Le roi venait d’apprendre par le comte de Lally-Tollendal, grand ami de Lafayette, les projets de celui-ci. Il ne pouvait ignorer que tout le parti feuillant avait combattu les trois décrets sur les prêtres, sur le licenciement de sa garde et sur le camp. Les divisions des Jacobins et de ses ministres eux-mêmes triomphèrent de ses dernières hésitations. Robespierre critiqua dans son journal le rassemblement du camp qu’il considérait comme une obscure manœuvre brissotine. Au Conseil, Dumouriez se prenait de querelle avec Servan auquel il reprochait d’avoir pris l’initiative du décret sur le camp sans l’avoir consulté.
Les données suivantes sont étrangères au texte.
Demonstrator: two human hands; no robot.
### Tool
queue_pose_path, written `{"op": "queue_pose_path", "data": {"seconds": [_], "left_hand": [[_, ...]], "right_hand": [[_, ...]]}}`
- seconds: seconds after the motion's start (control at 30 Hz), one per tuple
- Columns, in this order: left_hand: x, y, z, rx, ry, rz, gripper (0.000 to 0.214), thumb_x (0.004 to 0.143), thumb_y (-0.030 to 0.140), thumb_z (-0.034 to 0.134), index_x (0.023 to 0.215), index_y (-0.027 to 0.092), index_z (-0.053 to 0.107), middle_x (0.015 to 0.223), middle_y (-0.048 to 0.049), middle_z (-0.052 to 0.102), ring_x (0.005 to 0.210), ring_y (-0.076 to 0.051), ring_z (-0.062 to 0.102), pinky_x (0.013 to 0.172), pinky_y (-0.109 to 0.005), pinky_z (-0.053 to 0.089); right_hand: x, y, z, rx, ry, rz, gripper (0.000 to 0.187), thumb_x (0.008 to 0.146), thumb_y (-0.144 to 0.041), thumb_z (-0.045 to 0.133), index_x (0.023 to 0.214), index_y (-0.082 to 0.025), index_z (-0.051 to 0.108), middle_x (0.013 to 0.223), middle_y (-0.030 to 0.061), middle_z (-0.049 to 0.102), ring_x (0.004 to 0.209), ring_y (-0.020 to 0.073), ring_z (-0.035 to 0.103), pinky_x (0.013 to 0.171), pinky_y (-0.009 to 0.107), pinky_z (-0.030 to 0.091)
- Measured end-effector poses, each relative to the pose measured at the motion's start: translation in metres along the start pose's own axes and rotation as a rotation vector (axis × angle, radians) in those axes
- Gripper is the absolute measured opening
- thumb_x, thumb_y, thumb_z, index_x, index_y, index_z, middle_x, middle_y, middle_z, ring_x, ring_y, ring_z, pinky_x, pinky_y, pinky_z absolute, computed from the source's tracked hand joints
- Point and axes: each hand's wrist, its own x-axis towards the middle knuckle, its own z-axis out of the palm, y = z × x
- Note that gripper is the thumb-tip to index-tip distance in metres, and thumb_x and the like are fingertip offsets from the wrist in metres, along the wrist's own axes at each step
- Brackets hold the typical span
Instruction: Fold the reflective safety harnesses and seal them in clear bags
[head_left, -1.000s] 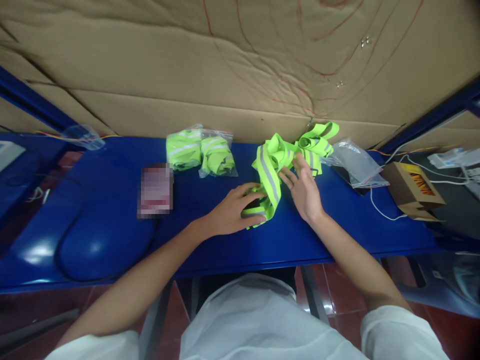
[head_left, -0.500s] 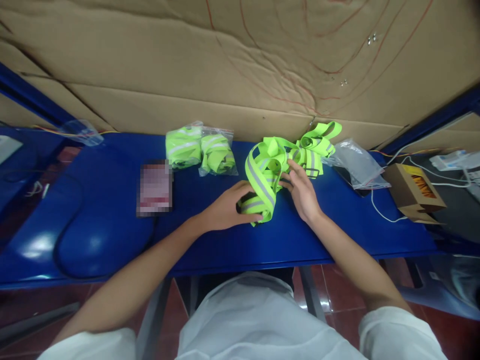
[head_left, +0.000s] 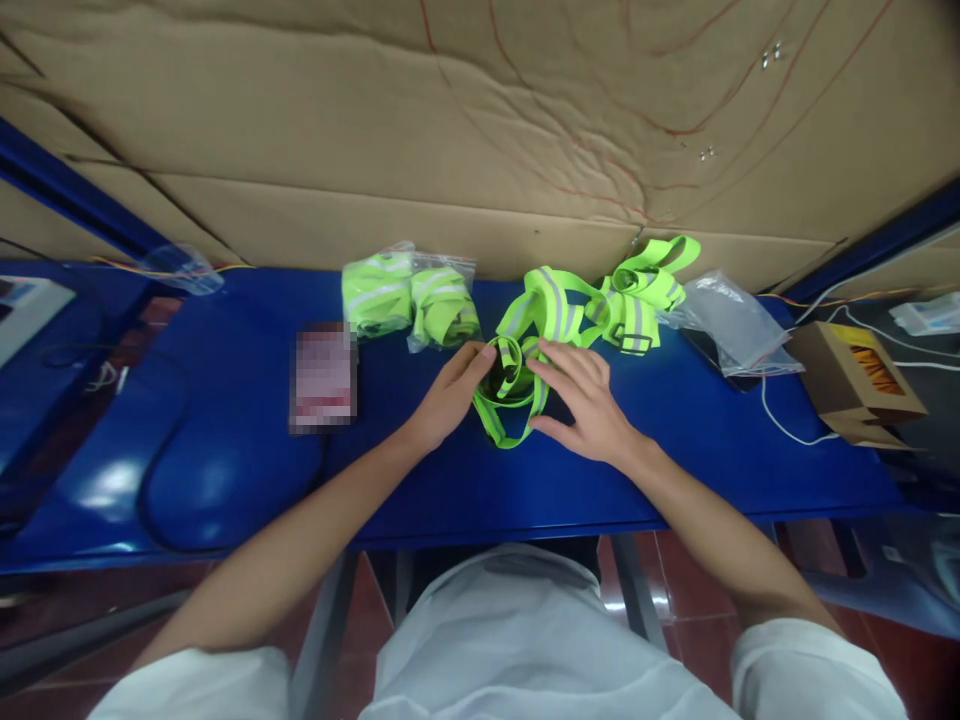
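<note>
A bright yellow-green reflective strap (head_left: 559, 305) with a silver stripe lies in loose loops on the blue table. My left hand (head_left: 450, 390) is closed on the left side of its coiled part, thumb on top. At the right of the same loops is my right hand (head_left: 585, 400), fingertips against the strap and thumb stretched apart. Behind it, toward the right, a second bundle of the same strap (head_left: 637, 310) rests with a black buckle (head_left: 634, 343) in front. Whether the two bundles are joined I cannot tell.
Two clear bags of folded straps, a left bag (head_left: 377, 295) and a right bag (head_left: 444, 308), stand at the back. A blurred-out flat item (head_left: 324, 380) lies left. Rightward are empty plastic bags (head_left: 739, 320), a cardboard box (head_left: 855, 385) and a white cable (head_left: 780, 422). Cardboard (head_left: 337, 130) walls the back.
My left hand has moved up to the coil and closed its thumb over it. The strap's front loop has turned and opened. My right hand has come slightly down and its thumb has spread.
</note>
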Motion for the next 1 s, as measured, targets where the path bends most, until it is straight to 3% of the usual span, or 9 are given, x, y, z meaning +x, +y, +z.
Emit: {"op": "queue_pose_path", "data": {"seconds": [0.13, 0.3, 0.5, 0.57, 0.7, 0.77, 0.83, 0.93, 1.0], "left_hand": [[0.001, -0.003, -0.001, -0.091, -0.025, -0.098, 0.051, 0.093, 0.070, 0.061, 0.095, 0.020, 0.066, 0.094, -0.0020, 0.067, 0.090, -0.020, 0.063, 0.084, -0.031, 0.053], [0.001, -0.003, -0.001, -0.031, -0.009, 0.005, 0.052, 0.096, 0.067, 0.057, 0.109, 0.018, 0.069, 0.110, -0.0062, 0.071, 0.112, -0.024, 0.063, 0.099, -0.034, 0.050], [-0.002, 0.001, -0.004, 0.068, -0.105, 0.091, 0.053, 0.086, 0.062, 0.075, 0.114, 0.018, 0.064, 0.098, -0.0040, 0.071, 0.089, -0.020, 0.066, 0.079, -0.028, 0.052], [-0.004, 0.003, -0.007, 0.177, -0.149, 0.112, 0.047, 0.087, 0.060, 0.074, 0.107, 0.018, 0.067, 0.089, -0.0027, 0.071, 0.079, -0.018, 0.064, 0.072, -0.027, 0.049], [-0.003, 0.004, -0.011, 0.323, 0.003, 0.119, 0.057, 0.100, 0.062, 0.050, 0.067, 0.017, 0.060, 0.061, -0.0003, 0.057, 0.059, -0.014, 0.052, 0.057, -0.026, 0.037], [-0.002, 0.001, -0.011, 0.330, 0.055, 0.089, 0.061, 0.101, 0.062, 0.047, 0.059, 0.018, 0.052, 0.054, 0.0012, 0.049, 0.052, -0.012, 0.045, 0.051, -0.027, 0.032], [-0.001, -0.003, -0.009, 0.369, 0.018, 0.103, 0.059, 0.101, 0.059, 0.047, 0.059, 0.018, 0.050, 0.052, 0.0021, 0.045, 0.051, -0.012, 0.043, 0.050, -0.026, 0.031], [-0.004, -0.008, -0.004, 0.454, -0.126, 0.173, 0.042, 0.097, 0.051, 0.055, 0.073, 0.017, 0.062, 0.065, 0.0009, 0.059, 0.064, -0.016, 0.057, 0.059, -0.026, 0.044], [-0.006, -0.010, -0.002, 0.509, -0.191, 0.303, 0.033, 0.091, 0.041, 0.066, 0.112, 0.015, 0.068, 0.105, -0.0071, 0.072, 0.099, -0.026, 0.068, 0.083, -0.033, 0.055]], "right_hand": [[0.001, 0.007, 0.003, 0.003, -0.027, 0.080, 0.058, 0.106, -0.055, 0.049, 0.158, -0.029, 0.044, 0.162, 0.0108, 0.048, 0.150, 0.0321, 0.044, 0.121, 0.052, 0.033], [-0.002, 0.002, 0.002, -0.026, -0.044, 0.077, 0.064, 0.104, -0.060, 0.049, 0.160, -0.030, 0.041, 0.164, 0.0106, 0.044, 0.150, 0.0346, 0.043, 0.121, 0.052, 0.031], [-0.001, 0.000, -0.002, -0.013, -0.041, 0.025, 0.090, 0.090, -0.080, 0.057, 0.162, -0.030, 0.036, 0.162, 0.0118, 0.047, 0.147, 0.0378, 0.046, 0.120, 0.052, 0.027], [0.001, 0.004, -0.003, 0.029, 0.005, 0.065, 0.083, 0.095, -0.077, 0.054, 0.160, -0.028, 0.039, 0.153, 0.0123, 0.057, 0.136, 0.0354, 0.056, 0.115, 0.051, 0.030], [0.003, 0.007, 0.000, -0.025, 0.006, 0.199, 0.060, 0.102, -0.061, 0.055, 0.149, -0.023, 0.051, 0.126, 0.0114, 0.073, 0.112, 0.0314, 0.067, 0.103, 0.048, 0.034], [0.004, 0.004, 0.002, -0.061, -0.004, 0.188, 0.051, 0.103, -0.056, 0.055, 0.142, -0.023, 0.057, 0.130, 0.0120, 0.072, 0.119, 0.0334, 0.065, 0.105, 0.050, 0.033], [0.004, 0.000, 0.004, -0.036, -0.007, 0.142, 0.050, 0.103, -0.054, 0.055, 0.143, -0.024, 0.057, 0.140, 0.0118, 0.067, 0.129, 0.0342, 0.061, 0.110, 0.051, 0.030], [0.004, -0.003, 0.005, 0.076, 0.011, 0.149, 0.047, 0.106, -0.050, 0.054, 0.145, -0.025, 0.054, 0.135, 0.0098, 0.070, 0.121, 0.0298, 0.066, 0.113, 0.049, 0.033], [0.003, -0.002, 0.007, 0.114, 0.063, 0.220, 0.041, 0.107, -0.047, 0.052, 0.142, -0.027, 0.056, 0.128, 0.0082, 0.073, 0.113, 0.0282, 0.069, 0.110, 0.048, 0.038]]}}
Comment Louis XVI, dans ces conditions, ne se serait-il pas cru assez fort pour reprendre l’exercice de son veto ? Quand Roland insista de nouveau auprès de lui pour lui arracher son consentement aux décrets et lm remit, à cette occasion, une longue lettre comminatoire rédigée par sa femme pour lui faire peur d’une explosion terrible s’il refusait, il mit la lettre dans sa poche et, deux jours après, le 12 juin, il congédia Roland, Clavière et Servan. Il congédia de même, trois jours plus tard, Dumouriez qui lui demandait également de sanctionner et il signifia son veto à l’Assemblée le 15 juin au matin.

Lafayette appuya le geste royal par une pétition véhémente qu’il envoya à l’Assemblée le lendemain pour demander la fermeture des clubs. Adrien Duport, plus hardi encore, conseillera bientôt au roi de dissoudre aussi l’Assemblée et de s’emparer de la dictature en attendant la réunion d’une Convention, qui serait convoquée pour reviser la Constitution. En attendant, le roi choisit ses nouveaux ministres sur la recommandation de Lafayette et d’Adrien Duport : Terrier de Montciel à l’Intérieur, Scipion Chambonas aux Affaires étrangères, Lacoste à la Marine, Lajard à la Guerre, Beaulieu aux Contributions publiques et Dejoly à la Justice.

Mais, pas plus qu’il n’avait longtemps consenti à n’être qu’un automate aux mains des Girondins, Louis XVI n’entendra se livrer aux Feuillants. Il voulait seulement se servir des uns et des autres pour surnager, pour durer jusqu’à l’amivée des ennemis qui étaient ses amis. Il avait compté sans cette force nouvelle, qui s’appelait le patriotisme.